The small, butterfly-shaped thyroid gland in our necks usually goes unnoticed until it causes problems. And whether the thyroid is producing too much or too little of the hormones that are important to so many different functions in our body, problems with thyroid function can affect hair growth, texture, pigmentation, and can even cause hair loss. 

The thyroid gland makes hormones called T3 and T4, which, among other things, regulate the body’s metabolism. 

Having too much of these hormones (a condition called hyperthyroidism) or too little of these hormones (hypothyroidism) can directly impact the hair growth cycle, potentially leading to hair loss (van Beek, 2008). 

Unlike the most common cause of hair loss, androgenic alopecia (better known as male or female pattern baldness), thyroid-related hair loss typically results in overall thinning of the hair (also known as diffuse hair loss), rather than a bald spot at the crown, a receding hairline, or isolated patches with no hair at all. 

Other symptoms of thyroid disorders

Hair loss is more likely to develop when a thyroid condition has gone untreated, but it’s not the only symptom of thyroid disorders. 

If you have hypothyroidism (underactive thyroid), you may experience any of the following symptoms (Wilson, 2021):

  • Sensitivity to cold or cold intolerance
  • Fatigue
  • Weight gain
  • Dry skin
  • Constipation
  • Voice changes

Hyperthyroidism (overactive thyroid) may come with the following symptoms (De Leo, 2016):

  • Heart palpitations (being aware of your heartbeat)
  • Fatigue
  • Tremor
  • Anxiety
  • Trouble sleeping or sleep disturbances
  • Weight loss
  • Heat intolerance
  • Sweating
  • Excessive thirst

Other causes of hair loss

Hair loss can develop for several reasons besides your thyroid health. Other possible causes of hair loss include:

  • Genetics: A family history of male pattern baldness and female pattern baldness can increase your risk for hair loss.
  • Alopecia areata: This is an autoimmune condition that causes hair loss.
  • Hormonal changes: Pregnancy, endocrine disorders like polycystic ovarian syndrome (PCOS), or other hormonal changes can result in hair loss. 
  • Nutrient deficiencies: Poor nutrition can lead to hair loss, including not getting enough fatty acids, iron, zinc, protein, or B-vitamins.
  • Anemia: This is a condition where you don’t have enough red blood cells to deliver adequate oxygen to the cells.
  • Scalp damage: Trauma to the scalp and hair follicles, like burns or scarring, can lead to hair loss and prevent that area from being able to regrow hair.

How to treat thyroid conditions

In most cases, thyroid-related hair loss may be treatable.
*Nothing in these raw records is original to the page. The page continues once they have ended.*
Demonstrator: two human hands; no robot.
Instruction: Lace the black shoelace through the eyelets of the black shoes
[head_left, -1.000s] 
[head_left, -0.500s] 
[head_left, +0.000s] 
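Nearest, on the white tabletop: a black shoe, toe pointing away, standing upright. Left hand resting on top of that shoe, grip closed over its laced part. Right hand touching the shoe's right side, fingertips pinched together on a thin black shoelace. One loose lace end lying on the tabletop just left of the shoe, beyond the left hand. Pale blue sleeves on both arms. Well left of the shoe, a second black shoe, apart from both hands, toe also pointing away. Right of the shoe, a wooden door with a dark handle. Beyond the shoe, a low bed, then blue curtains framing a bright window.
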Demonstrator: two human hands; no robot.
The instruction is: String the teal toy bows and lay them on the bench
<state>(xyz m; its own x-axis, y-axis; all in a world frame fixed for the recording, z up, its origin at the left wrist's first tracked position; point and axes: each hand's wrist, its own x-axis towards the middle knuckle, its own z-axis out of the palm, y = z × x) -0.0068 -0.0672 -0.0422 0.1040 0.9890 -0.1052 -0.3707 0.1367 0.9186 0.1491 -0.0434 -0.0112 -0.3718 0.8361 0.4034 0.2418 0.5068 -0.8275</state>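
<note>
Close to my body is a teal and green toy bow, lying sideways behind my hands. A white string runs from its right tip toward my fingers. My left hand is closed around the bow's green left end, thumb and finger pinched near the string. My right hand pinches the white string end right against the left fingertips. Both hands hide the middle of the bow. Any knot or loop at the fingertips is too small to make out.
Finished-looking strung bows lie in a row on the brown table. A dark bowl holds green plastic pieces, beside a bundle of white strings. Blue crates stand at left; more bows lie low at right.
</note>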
Treatment depends on the thyroid condition you have. 

Hypothyroidism treatment

The standard treatment for an underactive thyroid is thyroid medication to replace these hormones. Synthetic thyroid hormones help replace the hormones your body isn’t producing, reversing the symptoms of hypothyroidism (Wilson, 2021). 

The most common treatment for hypothyroidism is levothyroxine (brand names include Synthroid, Levothroid, and Unithroid), a synthetic form of T4 (Shakir, 2021). Rarely and only under certain circumstances, a healthcare provider may recommend treatment with T3 instead, which is known as liothyronine (brand names include Cytomel and Triostat). While desiccated thyroid (brand names include Armour Thyroid and Westhroid), which is derived from animals, was once commonly used, it’s not prescribed as often today.

Treatment for overactive thyroid depends on the cause but may include (De Leo, 2016):

  • Antithyroid drugs: These types of thyroid medications help reduce thyroid hormone levels in your body. Examples include methimazole and propylthiouracil.
  • Ablation: This procedure uses radioactive iodine to destroy part or all of your thyroid gland to help reduce thyroid hormone levels.
  • Surgery: A thyroidectomy, a procedure to remove part or all of the thyroid gland, may be recommended.

Treatments for hair loss

If you have thyroid-related hair loss, you’ll likely see hair regrowth after treating the underlying thyroid disease. In some cases, though, your hair loss could also be from one of the other causes of hair loss. 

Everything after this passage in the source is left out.